On August 12, 2019, the Company acquired 100% of the outstanding common stock of B.B. Dakota, Inc., owner of BB Dakota, a contemporary women's apparel company, for an initial payment of $24,568 and a future contingent payment on the BB Dakota brand achieving certain EBITDA targets. In connection therewith, the Company recorded a long-term liability of $4,770 as of the date of acquisition to reflect the estimated fair value of the contingent purchase price. The amount of future payments will be determined by BB Dakota's future performance with no minimum future payment. After the effect of closing adjustments, the purchase price was $29,404, net of cash acquired of approximately $353 and a post-closing working capital adjustment of $419. The acquisition was funded by cash on hand and adds new apparel brands with added growth potential to the Company.
The results of the BB Dakota brand have been included in the consolidated financial statements since the date of acquisition within the U.S. location of the Wholesale Accessories/Apparel segment.
The following table summarizes the fair value of the assets acquired and liabilities assumed as of the August 12, 2019 acquisition date:
Cash
$
353

Accounts receivable
4,419

Inventory
6,696

Prepaid and other assets
855

Fixed assets
382

Trademark (1)
9,670

Customer relationships (2)
2,530

Accounts payable
(2,885
)
Accrued expenses
(2,893
)
Deferred tax liabilities long-term
(2,735
)
Total fair value excluding goodwill
16,392

Goodwill
13,365

Net assets acquired
$
29,757

 
 
(1) Trademark is indefinitely lived.
 
(2) Customer relationships will be amortized over 10 years.
 

The acquisitions were accounted for in accordance with FASB Topic ASC 805 ("Business Combinations"), which requires that the total cost of an acquisition be allocated to tangible and intangible assets acquired and liabilities assumed based upon their respective fair values at the date of acquisition.

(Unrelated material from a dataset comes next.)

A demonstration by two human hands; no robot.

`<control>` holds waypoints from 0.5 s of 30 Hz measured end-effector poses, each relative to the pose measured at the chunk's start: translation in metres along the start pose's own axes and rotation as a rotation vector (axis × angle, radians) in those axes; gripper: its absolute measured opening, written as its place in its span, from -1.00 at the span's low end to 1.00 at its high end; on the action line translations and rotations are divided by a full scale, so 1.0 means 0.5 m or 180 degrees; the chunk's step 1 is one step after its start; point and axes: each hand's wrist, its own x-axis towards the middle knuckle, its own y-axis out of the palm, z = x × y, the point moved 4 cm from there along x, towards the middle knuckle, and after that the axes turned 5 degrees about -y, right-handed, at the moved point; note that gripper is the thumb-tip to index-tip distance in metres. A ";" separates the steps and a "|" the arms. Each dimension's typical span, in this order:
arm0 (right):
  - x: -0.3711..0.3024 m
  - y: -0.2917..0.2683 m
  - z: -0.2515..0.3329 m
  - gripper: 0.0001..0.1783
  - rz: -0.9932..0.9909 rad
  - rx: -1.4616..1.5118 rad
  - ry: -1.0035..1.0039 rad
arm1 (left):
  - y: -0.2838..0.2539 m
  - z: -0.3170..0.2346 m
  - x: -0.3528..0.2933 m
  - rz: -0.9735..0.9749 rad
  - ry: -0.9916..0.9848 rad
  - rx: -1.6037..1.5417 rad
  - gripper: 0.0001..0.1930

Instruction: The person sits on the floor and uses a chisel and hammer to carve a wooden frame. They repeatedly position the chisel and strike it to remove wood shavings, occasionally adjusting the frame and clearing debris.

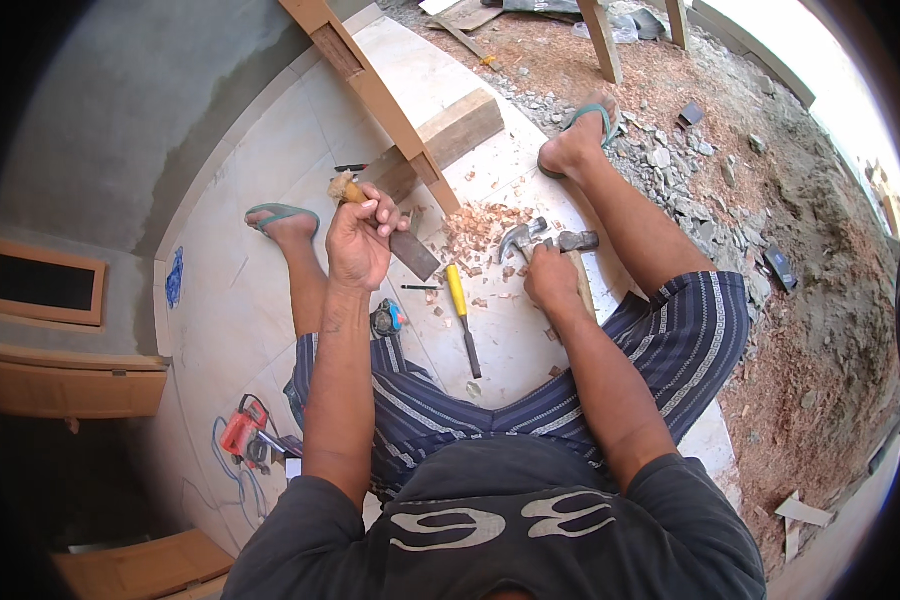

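The notched timber post [380, 95] is running from the upper edge of the frame toward the centre, lying across a rough wooden block [467, 122]; a recess is showing near its far end. Just below it, left of centre, the left grip [362, 245] is closing loosely around the wide chisel [416, 257], whose blade is pointing down and to the right, apart from the wood. Right of centre, the right grip [553, 277] is apparently closing over the claw hammer [578, 242] near its head, its fingertips hiding from view.

For clean chiselling, the worker would probably be doing best by seating the edge squarely on the line, letting the block steady the post, taking thin bites and holding the hammer lower on its handle. Wood shavings [485, 230] are gathering around the post's near end; brushing them aside would likely be helping the line show. The yellow-handled chisel [456, 290] is lying on the tiled floor [320, 110] at centre, its narrower blade probably suiting tight corners.

As for writing, neither chisel is showing a readable label. The dark shirt [510, 545] at the bottom is carrying large pale printed shapes, while the red power tool [240, 432] at lower left is showing no legible marking.
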 end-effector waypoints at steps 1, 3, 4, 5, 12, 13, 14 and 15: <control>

The Company recorded goodwill for both acquisitions based on the amount by which the purchase price exceeded the fair value of the net assets acquired, which consists largely of the synergies expected from the acquisitions.

Preliminary estimates of the fair value of identifiable assets acquired and liabilities assumed are subject to revision, which may result in adjustments to the preliminary values discussed above.

SM Distribution China Co., Ltd.

In September 2019, the Company formed SM Distribution China Co., Ltd. ("SM China"), a joint venture with Channelink LLP through its subsidiary. The Company is 51% interest holder in SM China and controls all of the significant participating rights of the joint venture. SM China is the exclusive distributor of the Company's products in China. Because the Company controls all of the significant participating rights of the joint venture and is the majority interest holder in SM China, the assets, liabilities and results of operations of the joint venture are consolidated and included in the Company’s consolidated financial statements. The other member's interest is reflected in “Net income attributable to noncontrolling interest” in the Consolidated Statements of Income and “Noncontrolling interest” in the Consolidated Balance Sheets.

SM Distribution Israel, Limited Partnership

In November 2018, the Company formed a joint venture ("SM Israel") with Inter Jeans Ltd. through its subsidiary, SM Distribution Israel L.P. The Company is the majority interest holder in SM Israel and controls all of the significant participating rights of the joint venture. SM Israel is the exclusive distributor of the Company's products in Israel. As the Company controls all of the significant participating rights of the joint venture and is the majority interest holder in SM Israel, the assets, liabilities and results of operations of SM Israel are consolidated and included in the Company’s consolidated financial statements. The other member's interest is reflected in “Net income attributable to noncontrolling interests” in the Consolidated Statements of Income and “Noncontrolling interests” in the Consolidated Balance Sheets.